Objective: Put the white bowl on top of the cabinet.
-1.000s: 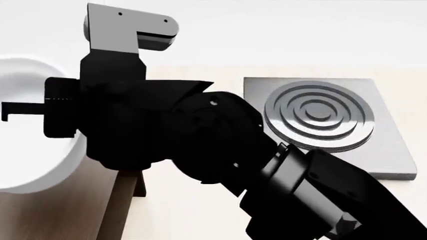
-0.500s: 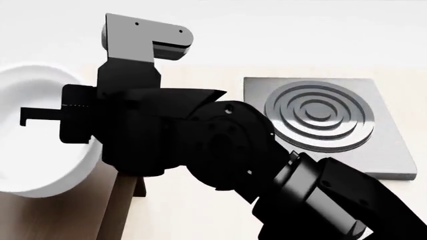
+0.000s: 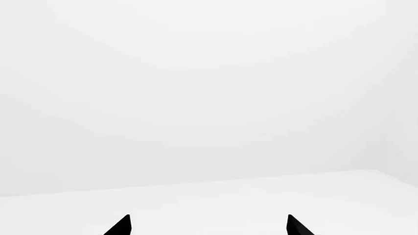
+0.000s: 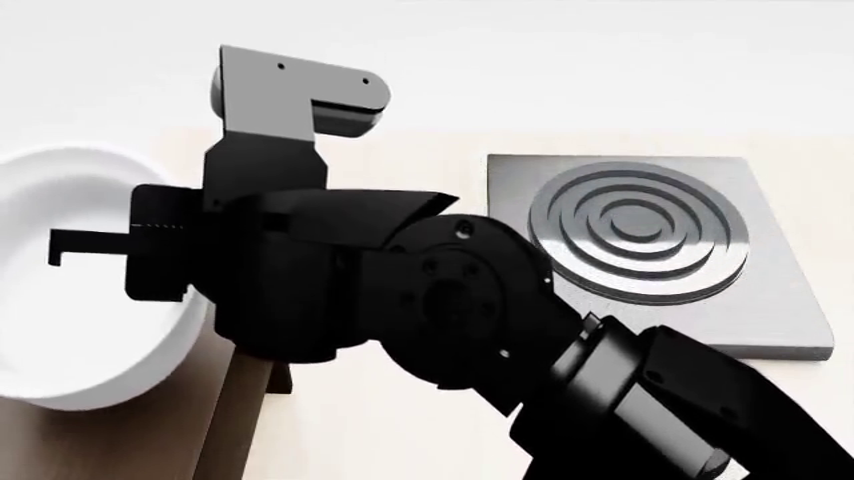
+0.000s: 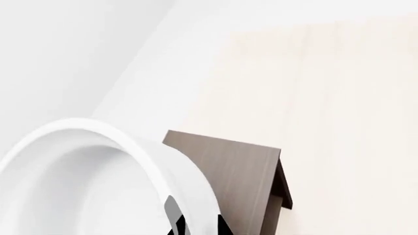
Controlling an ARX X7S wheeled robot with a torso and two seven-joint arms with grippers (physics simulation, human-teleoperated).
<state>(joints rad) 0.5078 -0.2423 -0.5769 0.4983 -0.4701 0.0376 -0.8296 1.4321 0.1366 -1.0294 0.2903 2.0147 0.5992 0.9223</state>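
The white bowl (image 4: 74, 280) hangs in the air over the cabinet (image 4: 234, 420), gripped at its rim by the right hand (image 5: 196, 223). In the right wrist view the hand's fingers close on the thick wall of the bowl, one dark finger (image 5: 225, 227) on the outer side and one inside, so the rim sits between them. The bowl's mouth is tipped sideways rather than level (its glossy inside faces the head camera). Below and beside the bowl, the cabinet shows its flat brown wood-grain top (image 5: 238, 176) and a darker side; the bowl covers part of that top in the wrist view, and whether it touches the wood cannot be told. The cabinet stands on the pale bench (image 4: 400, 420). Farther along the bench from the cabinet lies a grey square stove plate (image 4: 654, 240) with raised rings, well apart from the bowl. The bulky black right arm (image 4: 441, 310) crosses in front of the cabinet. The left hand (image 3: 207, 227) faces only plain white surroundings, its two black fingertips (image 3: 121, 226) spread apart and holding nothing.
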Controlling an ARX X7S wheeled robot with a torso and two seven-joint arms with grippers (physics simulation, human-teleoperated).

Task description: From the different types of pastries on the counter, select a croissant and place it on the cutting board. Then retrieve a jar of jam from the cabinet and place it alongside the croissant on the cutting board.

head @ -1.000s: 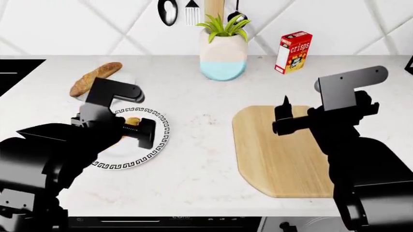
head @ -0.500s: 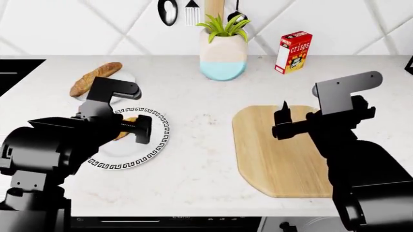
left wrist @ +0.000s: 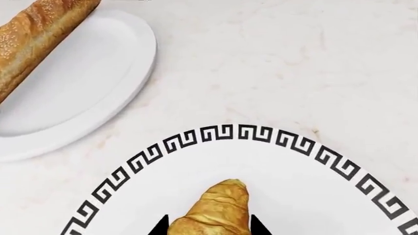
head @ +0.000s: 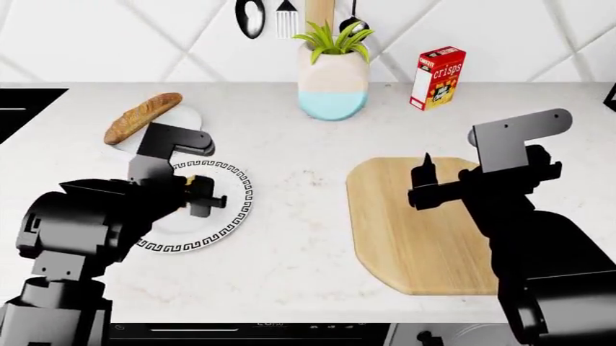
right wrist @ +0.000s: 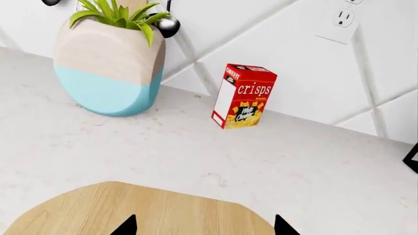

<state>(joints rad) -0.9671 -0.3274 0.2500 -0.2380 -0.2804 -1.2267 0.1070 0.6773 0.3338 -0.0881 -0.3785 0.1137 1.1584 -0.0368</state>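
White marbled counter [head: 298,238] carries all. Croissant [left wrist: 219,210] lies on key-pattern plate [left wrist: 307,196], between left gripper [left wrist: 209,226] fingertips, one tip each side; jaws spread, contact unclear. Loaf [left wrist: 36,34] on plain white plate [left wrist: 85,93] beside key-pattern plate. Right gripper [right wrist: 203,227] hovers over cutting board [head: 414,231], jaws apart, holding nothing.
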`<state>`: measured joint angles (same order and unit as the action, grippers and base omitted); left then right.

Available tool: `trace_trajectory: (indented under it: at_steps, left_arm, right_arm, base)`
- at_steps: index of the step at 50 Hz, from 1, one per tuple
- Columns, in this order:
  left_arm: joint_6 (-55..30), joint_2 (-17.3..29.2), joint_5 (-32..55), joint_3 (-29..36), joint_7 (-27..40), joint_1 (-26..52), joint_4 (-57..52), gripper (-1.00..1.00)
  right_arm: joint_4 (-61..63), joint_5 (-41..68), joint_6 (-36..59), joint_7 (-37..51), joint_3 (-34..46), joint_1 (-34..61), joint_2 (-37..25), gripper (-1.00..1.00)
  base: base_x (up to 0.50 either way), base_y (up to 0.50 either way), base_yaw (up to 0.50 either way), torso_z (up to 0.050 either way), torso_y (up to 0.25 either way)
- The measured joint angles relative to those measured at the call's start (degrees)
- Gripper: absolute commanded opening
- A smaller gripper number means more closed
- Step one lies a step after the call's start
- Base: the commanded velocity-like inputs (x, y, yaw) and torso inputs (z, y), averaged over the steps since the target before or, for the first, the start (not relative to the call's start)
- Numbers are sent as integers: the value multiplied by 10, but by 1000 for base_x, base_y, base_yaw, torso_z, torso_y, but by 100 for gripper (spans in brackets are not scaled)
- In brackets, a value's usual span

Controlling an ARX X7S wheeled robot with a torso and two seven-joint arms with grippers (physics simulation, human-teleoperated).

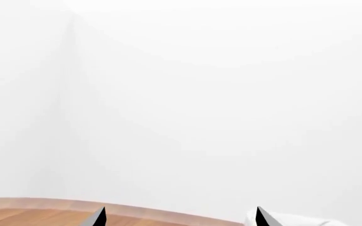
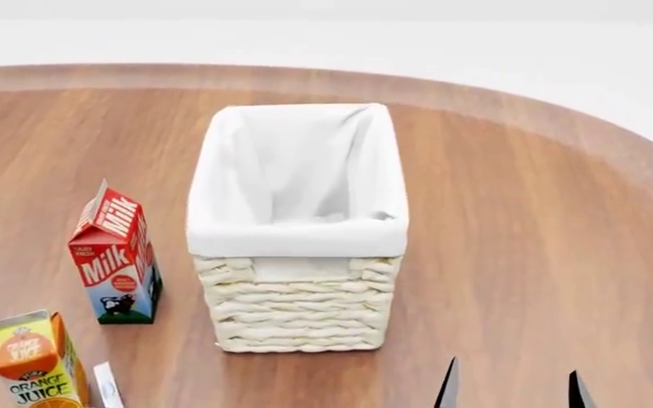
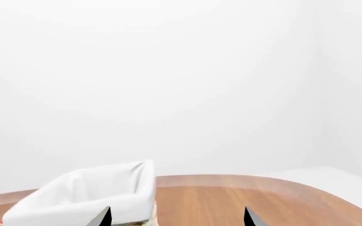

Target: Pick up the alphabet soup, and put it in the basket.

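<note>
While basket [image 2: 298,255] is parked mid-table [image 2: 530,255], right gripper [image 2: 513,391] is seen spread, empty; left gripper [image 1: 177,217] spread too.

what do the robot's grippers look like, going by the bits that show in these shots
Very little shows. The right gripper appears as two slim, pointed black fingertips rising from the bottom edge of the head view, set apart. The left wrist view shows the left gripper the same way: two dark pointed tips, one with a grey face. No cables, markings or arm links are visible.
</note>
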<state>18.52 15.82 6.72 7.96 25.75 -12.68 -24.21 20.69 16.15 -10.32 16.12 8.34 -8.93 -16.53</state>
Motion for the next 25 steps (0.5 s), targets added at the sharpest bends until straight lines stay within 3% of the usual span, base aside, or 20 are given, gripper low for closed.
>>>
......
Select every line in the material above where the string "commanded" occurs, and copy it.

## [Exercise output]
- Gripper: absolute commanded opening
- Base: the commanded velocity-like inputs (x, y, yaw) and torso inputs (z, y), averaged over the steps since the target before or, for the first, the start (not relative to the call's start)

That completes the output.